→ **Your goal**
Given the listing below, write out exactly the lines starting with the line that has "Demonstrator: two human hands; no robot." and going on through the line that has "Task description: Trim", both kept.

→ **Given data**
----
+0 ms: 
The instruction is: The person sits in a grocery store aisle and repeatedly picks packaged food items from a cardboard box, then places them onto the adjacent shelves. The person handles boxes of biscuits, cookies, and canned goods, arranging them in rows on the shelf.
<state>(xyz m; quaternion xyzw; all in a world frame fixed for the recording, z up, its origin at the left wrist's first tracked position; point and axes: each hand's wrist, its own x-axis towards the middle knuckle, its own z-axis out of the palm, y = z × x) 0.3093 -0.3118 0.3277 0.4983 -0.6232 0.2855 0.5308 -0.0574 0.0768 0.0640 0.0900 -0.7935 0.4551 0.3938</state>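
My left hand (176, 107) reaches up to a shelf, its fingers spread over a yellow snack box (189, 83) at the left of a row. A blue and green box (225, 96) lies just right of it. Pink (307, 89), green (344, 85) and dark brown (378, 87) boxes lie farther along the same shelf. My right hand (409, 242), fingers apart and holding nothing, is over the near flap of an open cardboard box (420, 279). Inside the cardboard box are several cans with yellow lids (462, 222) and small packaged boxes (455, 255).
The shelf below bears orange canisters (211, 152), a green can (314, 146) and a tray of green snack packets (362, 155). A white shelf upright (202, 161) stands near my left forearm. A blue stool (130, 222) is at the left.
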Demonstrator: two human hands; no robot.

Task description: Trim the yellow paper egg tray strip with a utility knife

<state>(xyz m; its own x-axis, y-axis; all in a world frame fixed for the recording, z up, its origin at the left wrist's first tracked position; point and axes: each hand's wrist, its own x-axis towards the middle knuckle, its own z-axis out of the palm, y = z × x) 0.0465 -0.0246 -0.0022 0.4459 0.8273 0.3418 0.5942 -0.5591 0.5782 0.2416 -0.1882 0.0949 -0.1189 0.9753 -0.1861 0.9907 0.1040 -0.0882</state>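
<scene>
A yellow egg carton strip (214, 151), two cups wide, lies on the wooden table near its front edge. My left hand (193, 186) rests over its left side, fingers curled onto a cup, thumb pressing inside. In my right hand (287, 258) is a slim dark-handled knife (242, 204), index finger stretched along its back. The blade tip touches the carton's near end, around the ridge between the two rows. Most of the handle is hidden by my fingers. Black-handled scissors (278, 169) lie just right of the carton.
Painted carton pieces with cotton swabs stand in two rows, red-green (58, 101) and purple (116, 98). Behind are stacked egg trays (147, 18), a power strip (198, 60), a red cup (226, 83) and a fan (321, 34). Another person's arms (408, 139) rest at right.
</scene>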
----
→ **Answer space**
Demonstrator: two human hands; no robot.

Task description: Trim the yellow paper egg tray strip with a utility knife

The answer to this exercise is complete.